Expert advice when drafting a will can help avoid situations where children have limited access to funds or are cared for by an unsuitable relative or guardian. Experts can also assist with any special needs trusts for special needs children or adult dependants.
Maintenance and storage issues
A will must be accessible, retrievable and updated. Divorce, the birth of children and change in assets often requires a will to be updated or a new will drafted. Too much time to locate a will, or not updating a will that names an ex-spouse as beneficiary causes delays in winding up many an estate.
Don’t forget to: Revoke previous wills. Without revoking a previous will, or wills, there may be confusion as to which applies. This will add time, and cause confusion as well as possible changes to inheritances.
The value of an expert
Wills are rarely simple, and best drafted with the help of an expert. There is no substitute for an experienced professional who knows what to include, what legal terms should be used where and can ensure the will is practical and assets distributed as intended.

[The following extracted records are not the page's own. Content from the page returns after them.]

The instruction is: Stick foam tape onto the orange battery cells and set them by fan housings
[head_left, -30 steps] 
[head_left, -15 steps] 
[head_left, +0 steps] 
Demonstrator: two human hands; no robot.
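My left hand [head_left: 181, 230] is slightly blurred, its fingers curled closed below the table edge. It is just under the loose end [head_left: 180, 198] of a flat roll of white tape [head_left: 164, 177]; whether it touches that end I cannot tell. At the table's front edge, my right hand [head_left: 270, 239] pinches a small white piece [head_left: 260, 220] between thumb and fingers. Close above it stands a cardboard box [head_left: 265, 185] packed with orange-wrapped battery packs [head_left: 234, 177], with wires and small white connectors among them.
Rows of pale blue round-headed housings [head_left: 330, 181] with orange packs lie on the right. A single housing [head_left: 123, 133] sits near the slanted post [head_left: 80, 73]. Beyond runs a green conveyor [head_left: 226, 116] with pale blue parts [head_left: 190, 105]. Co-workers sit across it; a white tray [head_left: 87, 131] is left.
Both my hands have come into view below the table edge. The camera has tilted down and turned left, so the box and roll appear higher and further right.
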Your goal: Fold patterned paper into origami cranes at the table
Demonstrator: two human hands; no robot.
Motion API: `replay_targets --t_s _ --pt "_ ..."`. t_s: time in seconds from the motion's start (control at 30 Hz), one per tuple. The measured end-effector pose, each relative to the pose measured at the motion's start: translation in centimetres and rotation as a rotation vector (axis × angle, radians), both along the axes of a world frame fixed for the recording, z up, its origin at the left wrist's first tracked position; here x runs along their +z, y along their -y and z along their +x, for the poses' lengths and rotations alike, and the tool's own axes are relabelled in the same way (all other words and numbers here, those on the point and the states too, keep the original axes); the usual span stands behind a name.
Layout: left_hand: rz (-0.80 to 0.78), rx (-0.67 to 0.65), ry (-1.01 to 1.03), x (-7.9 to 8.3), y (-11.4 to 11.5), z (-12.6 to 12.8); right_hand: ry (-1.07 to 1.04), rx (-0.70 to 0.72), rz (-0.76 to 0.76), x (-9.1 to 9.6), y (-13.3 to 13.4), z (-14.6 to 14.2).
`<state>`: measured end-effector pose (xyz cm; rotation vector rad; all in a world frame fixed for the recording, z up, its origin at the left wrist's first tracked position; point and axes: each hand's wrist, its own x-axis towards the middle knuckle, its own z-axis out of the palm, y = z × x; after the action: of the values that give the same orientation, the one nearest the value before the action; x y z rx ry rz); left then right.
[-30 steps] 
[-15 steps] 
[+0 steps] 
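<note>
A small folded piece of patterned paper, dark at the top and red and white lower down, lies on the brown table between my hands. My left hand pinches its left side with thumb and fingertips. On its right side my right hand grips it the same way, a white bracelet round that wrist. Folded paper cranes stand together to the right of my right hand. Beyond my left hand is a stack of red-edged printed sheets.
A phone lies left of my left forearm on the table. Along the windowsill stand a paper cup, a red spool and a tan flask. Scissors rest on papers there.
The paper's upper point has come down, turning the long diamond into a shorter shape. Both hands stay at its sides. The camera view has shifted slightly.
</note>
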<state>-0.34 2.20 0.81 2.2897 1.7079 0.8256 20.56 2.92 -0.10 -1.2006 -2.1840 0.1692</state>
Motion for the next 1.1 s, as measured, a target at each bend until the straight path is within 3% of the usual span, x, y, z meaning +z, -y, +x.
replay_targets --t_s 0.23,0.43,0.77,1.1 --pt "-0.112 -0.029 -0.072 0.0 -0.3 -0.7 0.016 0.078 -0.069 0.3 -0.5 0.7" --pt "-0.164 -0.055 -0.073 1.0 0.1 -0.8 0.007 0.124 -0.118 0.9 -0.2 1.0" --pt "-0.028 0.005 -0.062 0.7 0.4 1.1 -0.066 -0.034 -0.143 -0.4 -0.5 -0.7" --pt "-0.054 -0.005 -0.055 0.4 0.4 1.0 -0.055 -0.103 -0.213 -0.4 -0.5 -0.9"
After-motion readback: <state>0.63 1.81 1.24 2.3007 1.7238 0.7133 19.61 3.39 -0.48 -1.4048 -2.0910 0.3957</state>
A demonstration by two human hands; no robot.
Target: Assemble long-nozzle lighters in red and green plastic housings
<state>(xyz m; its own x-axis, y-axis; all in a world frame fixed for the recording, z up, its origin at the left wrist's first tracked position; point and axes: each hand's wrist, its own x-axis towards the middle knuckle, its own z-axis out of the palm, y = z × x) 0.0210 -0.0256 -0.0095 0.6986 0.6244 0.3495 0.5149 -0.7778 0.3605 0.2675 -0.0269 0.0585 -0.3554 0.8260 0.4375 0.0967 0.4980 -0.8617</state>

Experts can also assist with matters such as a Living Will and can advise family members on how to deal with other practical issues such as how to plan for closing social media accounts and dealing with digital footprints when the time comes.
Ensure the beneficiaries benefit
Poorly drafted wills make it more costly to wind up estates, take more time, and ultimately can leave beneficiaries out of pocket. Avoiding mistakes in wills by using an expert’s services is a more efficient and effective way to ensure an estate is dealt with and the deceased’s wishes followed.